# All material ©2019, Alex Siegman

---

# Descriptive Analysis in Python

## What is Pandas? 

Pandas (https://pandas.pydata.org/) is an open source library that allows you to easily work with and analyze structured data in Python. 

## Why is Pandas Useful? 

Let's think about Stern Technologies, the fictitious organization around which this entire course is based. Remember, they are an AdTech organization {tktktk}. 

Imagine you have just been hired at Stern Technologies, and you have been asked to genreate a basic report on Stern Tech users.  

In [301]:
import pandas as pd # importing the Pandas library

#####  For a full list of all the possible Pandas operations:  https://pandas.pydata.org/pandas-docs/stable/reference/api/pandas.DataFrame.html

### In order to upload our CSV (Commas Separated Values) into our Jupyter Notebook, we need to point our machine into the right folder, so to speak.

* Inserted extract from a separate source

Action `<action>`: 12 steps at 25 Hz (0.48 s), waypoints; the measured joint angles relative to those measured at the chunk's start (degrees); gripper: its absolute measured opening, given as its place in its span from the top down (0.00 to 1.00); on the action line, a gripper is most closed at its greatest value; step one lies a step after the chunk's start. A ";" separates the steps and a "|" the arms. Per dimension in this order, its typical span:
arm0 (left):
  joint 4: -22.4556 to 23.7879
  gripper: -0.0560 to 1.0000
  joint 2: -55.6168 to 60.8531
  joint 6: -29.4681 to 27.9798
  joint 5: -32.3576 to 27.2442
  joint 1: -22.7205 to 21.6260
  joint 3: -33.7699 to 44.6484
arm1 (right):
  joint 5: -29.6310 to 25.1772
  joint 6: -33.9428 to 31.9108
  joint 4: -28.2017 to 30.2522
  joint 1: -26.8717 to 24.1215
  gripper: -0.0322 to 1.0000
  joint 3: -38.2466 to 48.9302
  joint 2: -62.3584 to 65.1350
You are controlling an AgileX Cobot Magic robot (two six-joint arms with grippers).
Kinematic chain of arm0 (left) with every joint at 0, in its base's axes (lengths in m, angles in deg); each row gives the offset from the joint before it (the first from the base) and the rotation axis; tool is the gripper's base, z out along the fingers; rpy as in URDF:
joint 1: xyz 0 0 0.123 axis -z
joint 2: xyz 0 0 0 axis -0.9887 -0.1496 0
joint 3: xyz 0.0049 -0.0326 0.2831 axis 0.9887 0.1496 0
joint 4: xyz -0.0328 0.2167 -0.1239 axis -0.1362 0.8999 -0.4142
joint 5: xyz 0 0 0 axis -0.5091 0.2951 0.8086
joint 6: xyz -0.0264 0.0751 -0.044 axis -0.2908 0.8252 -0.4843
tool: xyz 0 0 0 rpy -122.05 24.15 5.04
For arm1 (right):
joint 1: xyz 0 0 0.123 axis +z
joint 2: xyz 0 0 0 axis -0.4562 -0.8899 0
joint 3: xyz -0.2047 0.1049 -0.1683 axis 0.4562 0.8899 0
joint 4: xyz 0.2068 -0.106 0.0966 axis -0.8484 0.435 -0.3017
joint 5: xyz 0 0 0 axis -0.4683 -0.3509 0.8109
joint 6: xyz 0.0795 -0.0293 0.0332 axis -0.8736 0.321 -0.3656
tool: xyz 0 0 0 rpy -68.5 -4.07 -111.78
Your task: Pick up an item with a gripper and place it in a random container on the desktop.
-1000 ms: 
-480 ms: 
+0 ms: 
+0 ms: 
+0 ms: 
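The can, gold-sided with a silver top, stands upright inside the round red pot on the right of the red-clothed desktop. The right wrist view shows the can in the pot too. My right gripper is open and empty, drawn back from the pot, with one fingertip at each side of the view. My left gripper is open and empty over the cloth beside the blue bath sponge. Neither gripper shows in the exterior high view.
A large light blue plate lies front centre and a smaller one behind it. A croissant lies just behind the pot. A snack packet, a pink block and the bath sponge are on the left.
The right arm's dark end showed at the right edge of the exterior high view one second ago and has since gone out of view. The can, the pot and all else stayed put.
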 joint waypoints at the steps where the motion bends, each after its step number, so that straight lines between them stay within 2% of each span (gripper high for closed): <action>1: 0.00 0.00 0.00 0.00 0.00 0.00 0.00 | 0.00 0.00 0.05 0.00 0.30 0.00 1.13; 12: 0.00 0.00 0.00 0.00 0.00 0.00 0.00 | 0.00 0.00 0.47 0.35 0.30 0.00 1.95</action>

We can use Command Line commands to do so. For more on the Command Line, check out "Unix 101" in the GitHub repo. 

##### Because Stern Technologies isn't real, we're using a dataset that I (Alex) manufactured. Remember, NONE OF THESE CUSTOMERS ARE REAL. 

In [302]:
!pwd # AKA, 'Print Working Directory' – tells us what folder I am in right now.

# think of this like using your mouse to click into and out of folders on your desktop. 
# this is just bypassing that UI.

# the '!' allows you to execute a shell command. Basically, you're working as if you would in 
# your terminal, but from the Jupyter Notebook.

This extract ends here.